Tempos sombrios no STF

CARLOS ROBERTO SIQUEIRA CASTRO*

Gerou controvérsia no meio jurídico a decisão do Supremo Tribunal no Habeas Corpus 126.292 que, por maioria de 7 votos a 4, alterou a jurisprudência da corte, para fins de considerar que o princípio da presunção de inocência inscrito, como cláusula pétrea, no art. 5º, LVII, da Constituição, não mais impede a antecipação do cumprimento da pena, ainda que na pendência de recursos extraordinário ou especial. Em sendo assim, o trânsito em julgado da decisão condenatória, que traduz a certeza definitiva da culpabilidade, deixa de ser requisito para o início da execução da sentença criminal.  Argumenta a maioria vencedora (ministros Teori Zavaski, Edson Fachin, Roberto Barroso, Luiz Fux, Cármen Lúcia e Gilmar Mendes) que a condenação em segundo grau de jurisdição é suficiente para definir a culpabilidade com base nas provas produzidas nas instâncias de origem. De outro lado, a minoria vencida (ministros Marco Aurélio, Celso de Mello, Ricardo Lewandowski e Rosa Weber) sustentou que a presunção de não culpabilidade há de subsistir até o trânsito em julgado da sentença penal condenatória, como determina a Constituição. 

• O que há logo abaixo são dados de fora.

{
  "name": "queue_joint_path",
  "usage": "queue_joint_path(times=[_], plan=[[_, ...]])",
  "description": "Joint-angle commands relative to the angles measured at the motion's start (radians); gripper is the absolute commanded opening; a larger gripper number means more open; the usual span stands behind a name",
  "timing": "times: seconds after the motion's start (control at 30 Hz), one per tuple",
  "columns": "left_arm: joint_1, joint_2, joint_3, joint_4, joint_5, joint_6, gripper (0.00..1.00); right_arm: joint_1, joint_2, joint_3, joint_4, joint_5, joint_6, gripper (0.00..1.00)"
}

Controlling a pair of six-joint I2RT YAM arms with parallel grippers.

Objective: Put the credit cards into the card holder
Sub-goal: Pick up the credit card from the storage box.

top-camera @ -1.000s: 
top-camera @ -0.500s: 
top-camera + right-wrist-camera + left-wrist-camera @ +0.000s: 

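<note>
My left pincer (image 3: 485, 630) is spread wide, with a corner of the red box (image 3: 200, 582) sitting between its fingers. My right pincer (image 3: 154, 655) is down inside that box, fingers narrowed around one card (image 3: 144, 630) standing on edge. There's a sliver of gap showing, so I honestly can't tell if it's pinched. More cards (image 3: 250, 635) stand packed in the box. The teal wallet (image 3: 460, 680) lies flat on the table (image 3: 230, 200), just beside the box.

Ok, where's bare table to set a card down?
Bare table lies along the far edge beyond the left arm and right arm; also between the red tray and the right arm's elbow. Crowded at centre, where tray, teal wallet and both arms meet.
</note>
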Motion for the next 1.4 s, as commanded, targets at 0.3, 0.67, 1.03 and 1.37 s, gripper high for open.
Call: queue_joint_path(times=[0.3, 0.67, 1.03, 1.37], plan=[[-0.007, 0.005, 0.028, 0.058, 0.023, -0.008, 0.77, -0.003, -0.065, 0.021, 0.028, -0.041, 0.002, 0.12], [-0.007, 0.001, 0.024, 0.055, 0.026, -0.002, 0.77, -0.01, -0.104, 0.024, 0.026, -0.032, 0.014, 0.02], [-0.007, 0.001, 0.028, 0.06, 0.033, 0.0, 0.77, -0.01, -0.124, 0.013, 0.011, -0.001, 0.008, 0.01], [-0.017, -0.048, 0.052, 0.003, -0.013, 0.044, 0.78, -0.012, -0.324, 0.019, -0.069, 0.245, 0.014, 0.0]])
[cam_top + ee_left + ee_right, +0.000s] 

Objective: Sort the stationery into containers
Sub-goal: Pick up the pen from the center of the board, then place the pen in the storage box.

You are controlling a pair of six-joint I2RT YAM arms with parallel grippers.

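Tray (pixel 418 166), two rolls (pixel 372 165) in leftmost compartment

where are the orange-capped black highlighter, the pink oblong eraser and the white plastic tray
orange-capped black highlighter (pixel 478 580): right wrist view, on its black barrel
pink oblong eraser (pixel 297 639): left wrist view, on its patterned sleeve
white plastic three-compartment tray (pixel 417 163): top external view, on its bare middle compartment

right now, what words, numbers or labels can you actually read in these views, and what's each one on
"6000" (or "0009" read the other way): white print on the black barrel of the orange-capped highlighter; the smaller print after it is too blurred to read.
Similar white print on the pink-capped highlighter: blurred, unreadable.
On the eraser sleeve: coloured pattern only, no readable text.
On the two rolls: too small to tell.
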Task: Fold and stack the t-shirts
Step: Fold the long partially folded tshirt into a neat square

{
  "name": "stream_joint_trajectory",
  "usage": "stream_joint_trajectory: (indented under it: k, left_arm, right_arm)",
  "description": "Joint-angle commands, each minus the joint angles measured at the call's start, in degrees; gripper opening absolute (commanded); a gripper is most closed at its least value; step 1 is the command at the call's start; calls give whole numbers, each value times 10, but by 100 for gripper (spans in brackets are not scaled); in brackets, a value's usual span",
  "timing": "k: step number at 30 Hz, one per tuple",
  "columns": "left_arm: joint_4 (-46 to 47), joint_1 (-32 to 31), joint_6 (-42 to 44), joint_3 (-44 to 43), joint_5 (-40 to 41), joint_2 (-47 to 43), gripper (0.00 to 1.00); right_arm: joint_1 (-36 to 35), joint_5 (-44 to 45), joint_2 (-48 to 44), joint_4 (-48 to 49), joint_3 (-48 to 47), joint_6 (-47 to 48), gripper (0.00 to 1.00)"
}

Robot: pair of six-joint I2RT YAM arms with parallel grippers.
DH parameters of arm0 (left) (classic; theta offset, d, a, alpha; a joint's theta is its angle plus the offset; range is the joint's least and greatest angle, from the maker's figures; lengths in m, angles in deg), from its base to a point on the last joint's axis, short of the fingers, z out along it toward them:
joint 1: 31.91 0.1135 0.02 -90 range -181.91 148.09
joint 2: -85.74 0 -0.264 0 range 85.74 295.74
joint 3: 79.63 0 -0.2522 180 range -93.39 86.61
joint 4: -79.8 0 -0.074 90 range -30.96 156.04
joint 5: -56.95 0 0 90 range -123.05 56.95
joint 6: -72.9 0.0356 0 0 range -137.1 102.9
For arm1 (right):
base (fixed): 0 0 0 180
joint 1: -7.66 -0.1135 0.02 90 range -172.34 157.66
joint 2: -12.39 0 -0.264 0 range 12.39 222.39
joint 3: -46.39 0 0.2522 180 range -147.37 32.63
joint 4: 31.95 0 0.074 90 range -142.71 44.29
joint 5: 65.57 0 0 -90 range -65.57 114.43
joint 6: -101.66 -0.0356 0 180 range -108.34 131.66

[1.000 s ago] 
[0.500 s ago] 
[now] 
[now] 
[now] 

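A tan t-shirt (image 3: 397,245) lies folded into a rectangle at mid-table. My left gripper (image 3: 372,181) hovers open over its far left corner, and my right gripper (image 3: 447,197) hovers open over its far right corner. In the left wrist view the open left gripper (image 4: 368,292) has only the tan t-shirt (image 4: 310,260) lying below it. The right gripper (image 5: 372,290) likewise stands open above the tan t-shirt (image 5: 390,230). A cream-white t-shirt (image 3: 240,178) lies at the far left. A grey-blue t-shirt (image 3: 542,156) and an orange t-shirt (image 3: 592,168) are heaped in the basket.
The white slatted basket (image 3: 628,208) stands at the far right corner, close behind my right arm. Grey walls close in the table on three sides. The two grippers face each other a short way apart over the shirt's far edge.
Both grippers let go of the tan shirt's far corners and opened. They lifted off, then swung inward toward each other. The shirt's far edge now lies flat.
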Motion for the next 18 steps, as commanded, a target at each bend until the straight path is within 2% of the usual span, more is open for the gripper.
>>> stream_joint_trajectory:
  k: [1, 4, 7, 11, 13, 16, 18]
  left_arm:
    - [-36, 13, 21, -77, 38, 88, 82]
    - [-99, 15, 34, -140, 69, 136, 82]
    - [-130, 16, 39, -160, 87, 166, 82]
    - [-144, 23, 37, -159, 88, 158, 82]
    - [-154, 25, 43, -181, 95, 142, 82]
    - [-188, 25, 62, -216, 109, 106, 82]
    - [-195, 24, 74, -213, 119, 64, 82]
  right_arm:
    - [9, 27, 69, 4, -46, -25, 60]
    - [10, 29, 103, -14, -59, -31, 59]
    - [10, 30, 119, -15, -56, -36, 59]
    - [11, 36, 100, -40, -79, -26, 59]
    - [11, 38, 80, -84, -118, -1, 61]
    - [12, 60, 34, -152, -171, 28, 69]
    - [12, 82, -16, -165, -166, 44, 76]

Estou convencido de que a melhor razão está com a facção vencida. Além da letra insofismável da cláusula constitucional, releva contextualizar a divergência dos ministros do STF no atual quadro de crise que abala o nosso país. A secular deformação moral de nossas instituições, não apenas da classe política, mas também no espaço privado, que se exasperou nos últimos tempos a reboque de escândalos vergonhosos (Mensalão, Lava Jato, Operação Zelote etc.) tem gerado a desilusão da população nos agentes do Estado e nas forças da sociedade civil para implementar pautas de comportamento ético e construtivo que engrandeçam a nação. A percepção popular é de que há corrupção por todos os lados e de que o Brasil está atolado num mar de lama. 

O bombardeio diário de notícias ruins e cada vez piores cria  um ambiente propício para a explosão de reações revanchistas, com o resultado perverso de trivializar as garantias constitucionais, em grave prejuízo aos jurisdicionados e à cidadania. Nesse ambiente de desinformação generalizada e de catarse das decepções acumuladas, o juiz Sérgio Moro e o “japonês da Polícia Federal” passam a ser estrelas no pódio do desencanto nacional e a serem mais venerados do que a própria Constituição conquistada depois de tantos anos de luta democrática e republicana. A instigação midiática dos instintos primitivos da vindita humana, que ao longo da história culminaram em tragédias e holocaustos, gera convulsões no inconsciente coletivo e reações simplistas de ruptura com os ritos constitucionais democráticos. Faz com que a Constituição seja tratada como uma soft law, manipulável ao sabor dos humores do dia. O Supremo, que á a última trincheira dos direitos humanos e das liberdades públicas, não pode ser atingido pelo clamor das ruas ou pelo xerifismo hollywoodiano que empolga o espetáculo de pão e circo. A ser assim, daqui a pouco irão pelo ralo, no arrastão frenético da sanha acusatória, sob o aplauso das massas desiludidas e vítimas de tanta enganação e desgoverno, os princípios e valores a duras penas conquistados no processo civilizatório, como o do contraditório, da ampla defesa, das prerrogativas dos advogados e da presunção de inocência. Cairemos no vale tudo dos linchamentos liminares e dos prejulgamentos pela mídia e redes sociais. 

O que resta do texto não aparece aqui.